Action item:
First find the line containing "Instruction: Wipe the" in the data, then set it down exactly along with every line after it, through the last.

━━━━━ Data segment

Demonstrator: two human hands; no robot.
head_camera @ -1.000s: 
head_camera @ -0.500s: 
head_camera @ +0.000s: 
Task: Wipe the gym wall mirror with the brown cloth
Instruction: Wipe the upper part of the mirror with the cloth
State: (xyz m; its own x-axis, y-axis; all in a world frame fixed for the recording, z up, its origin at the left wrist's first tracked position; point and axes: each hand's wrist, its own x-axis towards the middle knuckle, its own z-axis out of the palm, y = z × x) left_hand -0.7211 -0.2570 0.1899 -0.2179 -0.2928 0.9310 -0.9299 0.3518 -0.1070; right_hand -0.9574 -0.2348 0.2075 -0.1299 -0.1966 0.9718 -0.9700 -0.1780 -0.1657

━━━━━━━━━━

Response:
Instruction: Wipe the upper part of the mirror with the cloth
State: (xyz m; its own x-axis, y-axis; all in a world frame fixed for the recording, z up, its origin at the left wrist's first tracked position; point and axes: each hand's wrist, its own x-axis towards the middle knuckle, its own z-axis out of the palm, y = z × x) left_hand -0.7211 -0.2570 0.1899 -0.2179 -0.2928 0.9310 -0.9299 0.3518 -0.1070; right_hand -0.9574 -0.2348 0.2075 -0.1299 -0.1966 0.9718 -0.9700 -0.1780 -0.1657

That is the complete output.